Top of Dataset extract

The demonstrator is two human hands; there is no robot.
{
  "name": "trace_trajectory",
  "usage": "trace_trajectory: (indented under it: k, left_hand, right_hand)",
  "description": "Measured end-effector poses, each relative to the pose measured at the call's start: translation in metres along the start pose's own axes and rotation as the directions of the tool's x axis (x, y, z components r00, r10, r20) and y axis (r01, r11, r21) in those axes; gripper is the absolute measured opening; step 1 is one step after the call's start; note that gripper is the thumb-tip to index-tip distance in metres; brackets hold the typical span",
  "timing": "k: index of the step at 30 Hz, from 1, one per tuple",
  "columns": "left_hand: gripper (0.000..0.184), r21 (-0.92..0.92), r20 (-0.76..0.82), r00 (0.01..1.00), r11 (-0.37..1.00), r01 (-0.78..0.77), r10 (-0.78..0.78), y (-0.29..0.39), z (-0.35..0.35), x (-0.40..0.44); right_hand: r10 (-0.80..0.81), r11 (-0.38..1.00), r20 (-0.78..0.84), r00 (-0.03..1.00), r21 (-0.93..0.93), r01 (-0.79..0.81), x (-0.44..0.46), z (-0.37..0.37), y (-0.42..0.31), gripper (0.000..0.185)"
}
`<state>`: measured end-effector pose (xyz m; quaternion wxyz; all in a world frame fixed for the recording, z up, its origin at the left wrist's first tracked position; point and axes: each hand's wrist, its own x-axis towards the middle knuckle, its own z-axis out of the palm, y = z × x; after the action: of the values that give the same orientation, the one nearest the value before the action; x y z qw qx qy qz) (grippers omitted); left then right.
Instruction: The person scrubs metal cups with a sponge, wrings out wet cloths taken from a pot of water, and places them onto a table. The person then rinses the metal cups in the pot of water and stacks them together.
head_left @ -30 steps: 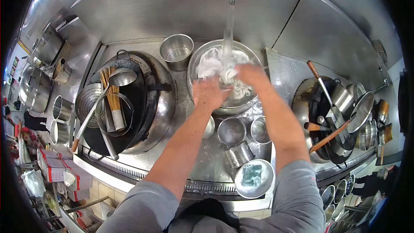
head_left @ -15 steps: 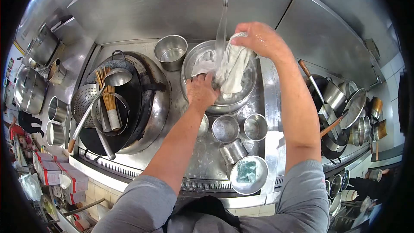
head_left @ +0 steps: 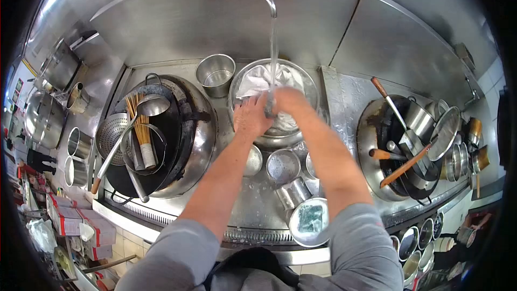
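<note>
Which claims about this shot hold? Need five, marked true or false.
1. Water runs from the tap into the large bowl. True.
2. The left hand and the right hand are both at the large bowl. True.
3. The white cloth hangs over the tap. False: the white cloth lies in the large bowl.
4. The green pad sits in a small bowl. True.
5. The bamboo brush is over the right wok. False: the bamboo brush is over the left wok.
</note>
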<state>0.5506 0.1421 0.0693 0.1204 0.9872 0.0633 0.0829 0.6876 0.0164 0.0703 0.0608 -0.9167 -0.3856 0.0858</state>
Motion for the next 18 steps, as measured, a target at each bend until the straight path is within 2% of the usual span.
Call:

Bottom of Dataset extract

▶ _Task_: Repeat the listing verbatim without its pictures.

▶ _Response to this exercise_:
The demonstrator is two human hands; there is no robot.
{
  "name": "trace_trajectory",
  "usage": "trace_trajectory: (indented under it: k, left_hand, right_hand)",
  "description": "Measured end-effector poses, each relative to the pose measured at the call's start: translation in metres along the start pose's own axes and rotation as the directions of the tool's x axis (x, y, z components r00, r10, r20) and y axis (r01, r11, r21) in those axes; gripper is the absolute measured opening; step 1 is one step after the call's start; note that gripper is the thumb-tip to index-tip distance in metres; brackets hold the typical span",
  "timing": "k: index of the step at 30 Hz, from 1, one per tuple",
  "columns": "left_hand: gripper (0.000..0.184), r21 (-0.92..0.92), r20 (-0.76..0.82), r00 (0.01..1.00), r11 (-0.37..1.00), r01 (-0.78..0.77), r10 (-0.78..0.78), y (-0.29..0.39), z (-0.35..0.35), x (-0.40..0.44); right_hand: r10 (-0.80..0.81), r11 (-0.38..1.00), r20 (-0.78..0.84), r00 (-0.03..1.00), r21 (-0.93..0.93), r01 (-0.79..0.81), x (-0.44..0.46), z (-0.37..0.37), y (-0.42..0.31), gripper (0.000..0.185)"
}
`<state>`: measured end-effector pose (xyz m; quaternion wxyz; all in a world frame fixed for the recording, z up, its origin at the left wrist's first tracked position; point and axes: each hand's wrist, its own x-axis towards the middle knuckle, its own z-axis out of the palm, y = z × x; after the action: of the values that give the same orientation, the one nearest the value before the action; x y z qw qx qy qz) (grippers omitted); left then right.
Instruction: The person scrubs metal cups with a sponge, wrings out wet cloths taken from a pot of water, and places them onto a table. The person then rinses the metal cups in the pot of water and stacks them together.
head_left @ -30 steps: 
head_left @ -15 steps: 
head_left @ +0 steps: 
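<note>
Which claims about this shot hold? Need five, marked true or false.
1. Water runs from the tap into the large bowl. True.
2. The left hand and the right hand are both at the large bowl. True.
3. The white cloth hangs over the tap. False: the white cloth lies in the large bowl.
4. The green pad sits in a small bowl. True.
5. The bamboo brush is over the right wok. False: the bamboo brush is over the left wok.
</note>
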<state>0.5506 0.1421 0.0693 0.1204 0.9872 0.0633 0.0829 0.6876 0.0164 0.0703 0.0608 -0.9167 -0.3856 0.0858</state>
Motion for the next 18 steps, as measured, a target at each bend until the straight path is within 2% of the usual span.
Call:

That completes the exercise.